**Brief:** Since the records include pictures, leave those out while you reproduce exactly and only the lines from the one containing "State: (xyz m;" through the one containing "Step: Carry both", inclusive.

==== Data records ====

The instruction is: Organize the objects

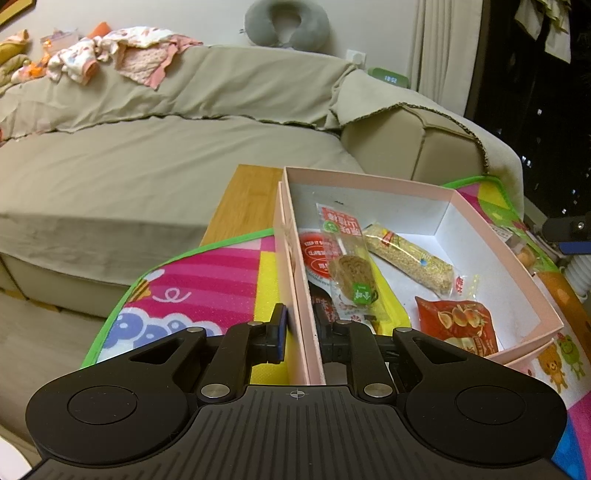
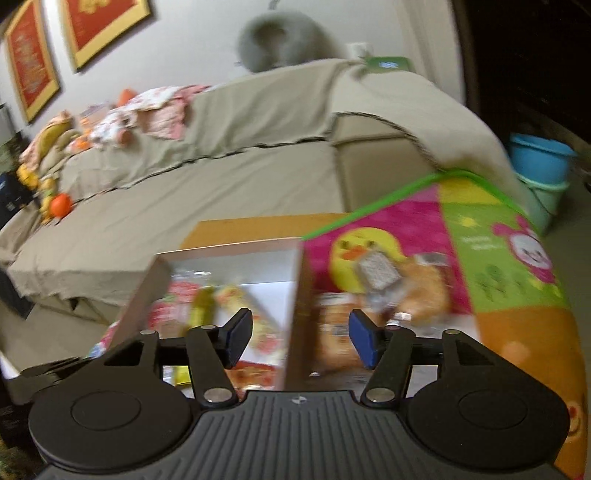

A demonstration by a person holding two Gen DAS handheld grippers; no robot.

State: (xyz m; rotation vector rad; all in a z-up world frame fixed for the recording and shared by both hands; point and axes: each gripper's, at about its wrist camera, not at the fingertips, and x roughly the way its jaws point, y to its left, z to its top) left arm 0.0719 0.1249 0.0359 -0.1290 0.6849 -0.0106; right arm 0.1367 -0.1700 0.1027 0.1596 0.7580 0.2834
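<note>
A pink box (image 1: 458, 195) with a white inside stands on a colourful play mat (image 1: 207, 280). It holds several snack packets: a sesame bar (image 1: 410, 260), a red packet (image 1: 458, 325) and a clear packet with a brown biscuit (image 1: 351, 273). My left gripper (image 1: 301, 332) is shut on the box's left wall, one finger outside, one inside. My right gripper (image 2: 299, 338) is open and straddles the box's right wall (image 2: 299, 295). Bread packets (image 2: 402, 288) lie on the mat just right of the box. The right wrist view is blurred.
The mat covers a wooden table (image 1: 247, 199). A beige sofa (image 1: 147, 166) with clothes (image 1: 110, 55) and a grey neck pillow (image 1: 288, 22) runs behind it. Blue and green tubs (image 2: 543, 166) stand on the floor at the right.
</note>
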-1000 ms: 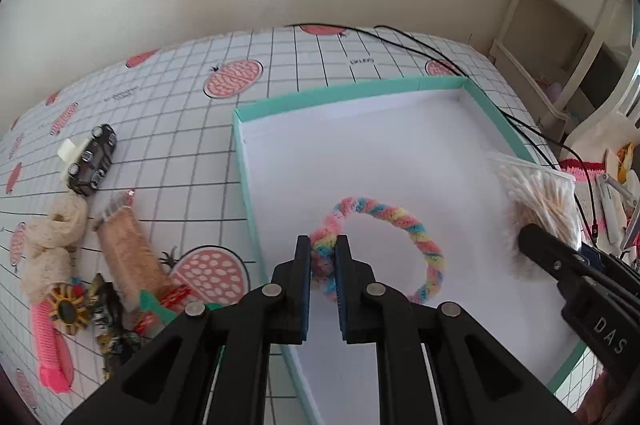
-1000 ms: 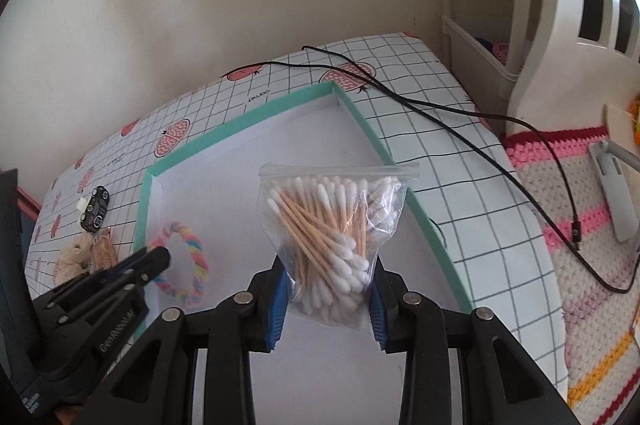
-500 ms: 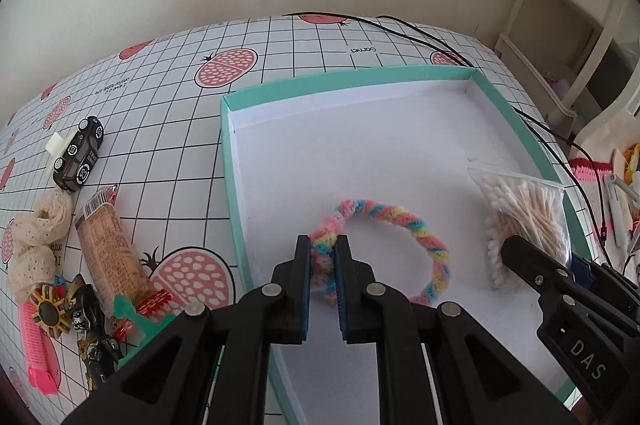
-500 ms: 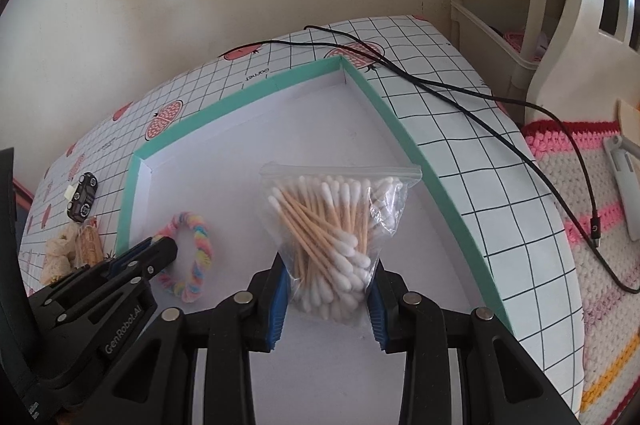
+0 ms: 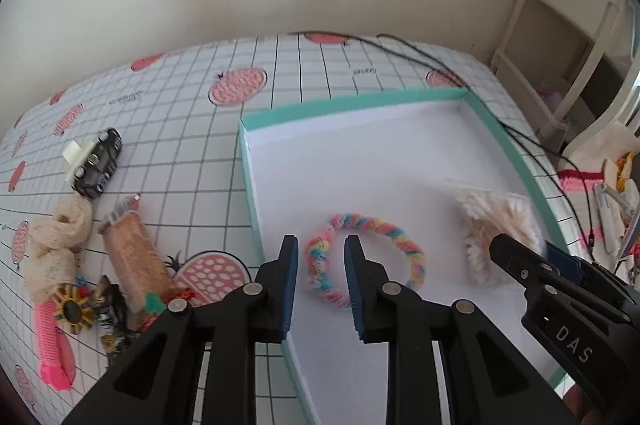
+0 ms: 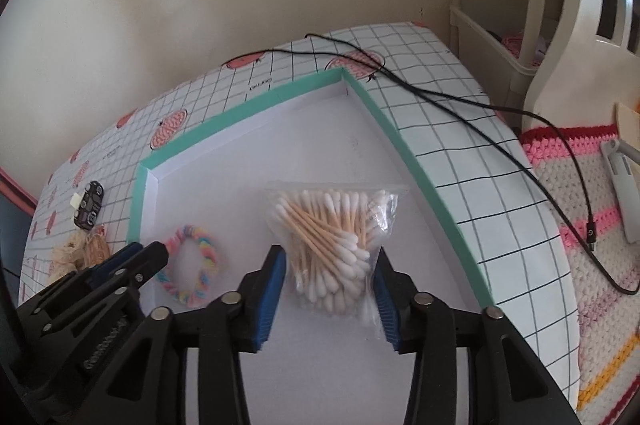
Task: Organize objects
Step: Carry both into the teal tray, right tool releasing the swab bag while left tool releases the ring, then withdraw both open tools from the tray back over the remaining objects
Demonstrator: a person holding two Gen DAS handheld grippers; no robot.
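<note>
Both tools have opened since the earlier frames: the left tool has let go of the scrunchie, and the right tool has let go of the swab bag. Each now stands with jaws spread wide, holding nothing, straddling what it dropped. Scrunchie and bag lie in the tray, the scrunchie near its left wall, the bag toward the right wall. One risk is a jaw pad snagging the fuzzy scrunchie or the bag's loose plastic as a tool pulls back, dragging it out. Left of the tray on the surface wait a toy car, a snack packet, lace and a pink comb, crowded enough that grabbing one may disturb its neighbours.
</note>
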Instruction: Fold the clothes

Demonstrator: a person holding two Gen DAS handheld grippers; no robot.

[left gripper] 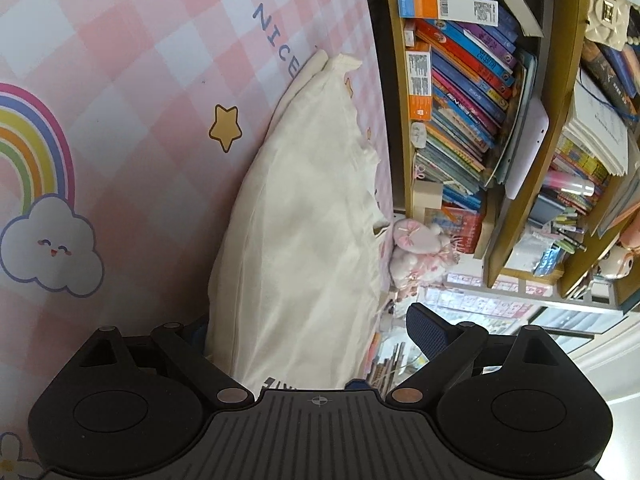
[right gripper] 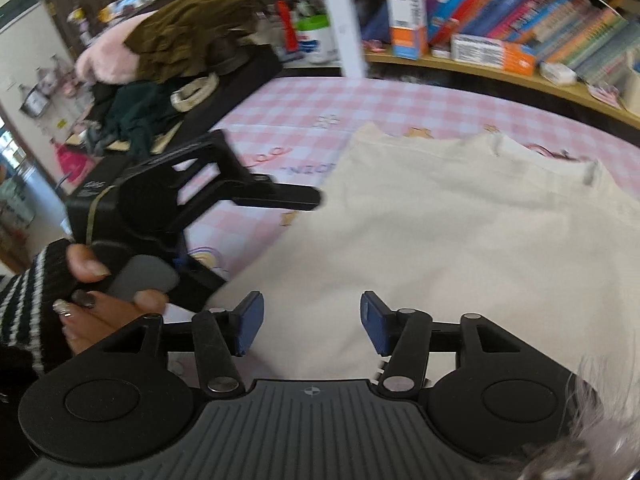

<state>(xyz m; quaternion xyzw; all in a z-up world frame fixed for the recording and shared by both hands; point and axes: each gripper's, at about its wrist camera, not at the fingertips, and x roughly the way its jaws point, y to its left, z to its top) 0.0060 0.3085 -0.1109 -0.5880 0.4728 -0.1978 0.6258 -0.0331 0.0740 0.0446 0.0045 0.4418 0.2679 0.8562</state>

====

**Solution for this task:**
State: (xyz m; rotation vector rad; all in a z-up world frame fixed for the recording and shared by both hands; point and axes: each gripper's, at about its wrist camera, not at the fingertips, and x roughly the way its jaws point, y to its left, z to its top) left arm 0.0719 0.1249 0.0359 -0.1290 0.6849 -0.0106; right arm 0.1367 -0.1700 0.1027 0.1596 0.7580 0.2834
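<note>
A pink box (image 1: 458, 195) with a white inside stands on a colourful play mat (image 1: 207, 280). It holds several snack packets: a sesame bar (image 1: 410, 260), a red packet (image 1: 458, 325) and a clear packet with a brown biscuit (image 1: 351, 273). My left gripper (image 1: 301, 332) is shut on the box's left wall, one finger outside, one inside. My right gripper (image 2: 299, 338) is open and straddles the box's right wall (image 2: 299, 295). Bread packets (image 2: 402, 288) lie on the mat just right of the box. The right wrist view is blurred.
The mat covers a wooden table (image 1: 247, 199). A beige sofa (image 1: 147, 166) with clothes (image 1: 110, 55) and a grey neck pillow (image 1: 288, 22) runs behind it. Blue and green tubs (image 2: 543, 166) stand on the floor at the right.
</note>
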-1000 ms: 
-1000 ms: 
-500 ms: 
-500 ms: 
+0 ms: 
+0 ms: 
Task: Organize objects
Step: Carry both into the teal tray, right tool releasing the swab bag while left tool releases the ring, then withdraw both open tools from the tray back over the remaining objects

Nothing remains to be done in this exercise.